Knowledge Repository
A Hub for online resources on NbS state-of-the-art practise.
NbS Resources
Cities are much warmer than their surroundings. Urban structures absorb and trap more solar and thermal radiation than soils or vegetation and that causes an increase in the urban temperature. Moreover, many human activities add heat to the urban climate. The heating and the cooling of buildings, the traffic, various industrial activities and our own human metabolism release energy in the form of heat, called anthropogenic heat. Because of these effects the rate of warming in cities is higher than the average global warming, a phenomenon known as the Urban Heat Island (UHI). Especially during heat waves, which are expected to occur more often, the UHI plus the heat wave can create an increase in energy consumption, a decrease in human comfort and significant human mortality.

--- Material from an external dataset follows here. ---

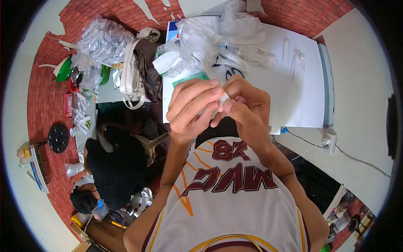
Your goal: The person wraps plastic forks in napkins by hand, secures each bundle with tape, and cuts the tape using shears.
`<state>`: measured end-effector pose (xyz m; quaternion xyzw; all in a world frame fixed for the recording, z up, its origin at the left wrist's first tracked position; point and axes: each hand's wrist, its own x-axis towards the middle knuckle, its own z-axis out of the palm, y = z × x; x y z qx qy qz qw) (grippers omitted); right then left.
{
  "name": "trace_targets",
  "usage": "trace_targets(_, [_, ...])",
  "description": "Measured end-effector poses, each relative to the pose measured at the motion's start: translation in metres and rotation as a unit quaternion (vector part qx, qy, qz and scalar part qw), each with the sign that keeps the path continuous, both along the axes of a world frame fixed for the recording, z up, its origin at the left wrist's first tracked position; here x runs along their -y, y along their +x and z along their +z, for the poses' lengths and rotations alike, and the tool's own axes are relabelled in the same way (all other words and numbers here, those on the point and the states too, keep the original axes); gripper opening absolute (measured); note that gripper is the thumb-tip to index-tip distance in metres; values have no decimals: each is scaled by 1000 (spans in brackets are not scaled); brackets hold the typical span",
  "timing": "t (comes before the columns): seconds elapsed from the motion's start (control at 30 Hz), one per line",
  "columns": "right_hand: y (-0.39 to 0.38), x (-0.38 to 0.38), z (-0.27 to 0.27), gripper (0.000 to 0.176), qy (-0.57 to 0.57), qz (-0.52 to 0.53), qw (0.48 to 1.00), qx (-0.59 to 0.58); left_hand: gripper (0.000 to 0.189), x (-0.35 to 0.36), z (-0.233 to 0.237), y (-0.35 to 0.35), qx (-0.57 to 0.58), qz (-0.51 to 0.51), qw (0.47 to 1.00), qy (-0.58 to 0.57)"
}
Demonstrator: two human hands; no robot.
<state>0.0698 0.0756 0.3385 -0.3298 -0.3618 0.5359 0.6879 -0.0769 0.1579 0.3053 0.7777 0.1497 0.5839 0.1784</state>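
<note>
Above the near edge of a white tabletop, my two hands meet at the fingertips. A small white piece shows between them; its exact kind is too small to make out. My left hand is closed with its fingertips against the piece's left side. On the other side, my right hand pinches it between thumb and forefinger. Just beyond the hands lie dark-handled scissors and a flat green item, partly hidden by my left hand.
Clear plastic bags holding white items cover the table's far side. To the left are a white handbag, a brown bag and a large bag of pieces. A person in black is at lower left. A cable runs at right.
</note>
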Motion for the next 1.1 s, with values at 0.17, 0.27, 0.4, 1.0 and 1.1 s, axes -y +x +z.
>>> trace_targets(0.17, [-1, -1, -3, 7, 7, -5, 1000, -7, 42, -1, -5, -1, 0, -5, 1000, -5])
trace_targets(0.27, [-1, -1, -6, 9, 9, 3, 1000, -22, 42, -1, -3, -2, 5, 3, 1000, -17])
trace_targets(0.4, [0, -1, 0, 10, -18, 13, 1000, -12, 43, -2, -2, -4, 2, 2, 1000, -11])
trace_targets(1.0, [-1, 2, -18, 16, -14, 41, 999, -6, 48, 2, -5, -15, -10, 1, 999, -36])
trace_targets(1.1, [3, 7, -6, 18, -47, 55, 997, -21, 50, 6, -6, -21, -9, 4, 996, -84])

URBANFLUXES investigates the cities' warming by breaking down the urban energy budget and targeting the anthropogenic heat flux. For this research we use imagery from Earth Observation satellites combined with conventional meteorological measurements at street level. The resulted satellite-based approach is expected to be easily transferable to any city. With this knowledge, measures to reduce urban heat can be monitored and tested.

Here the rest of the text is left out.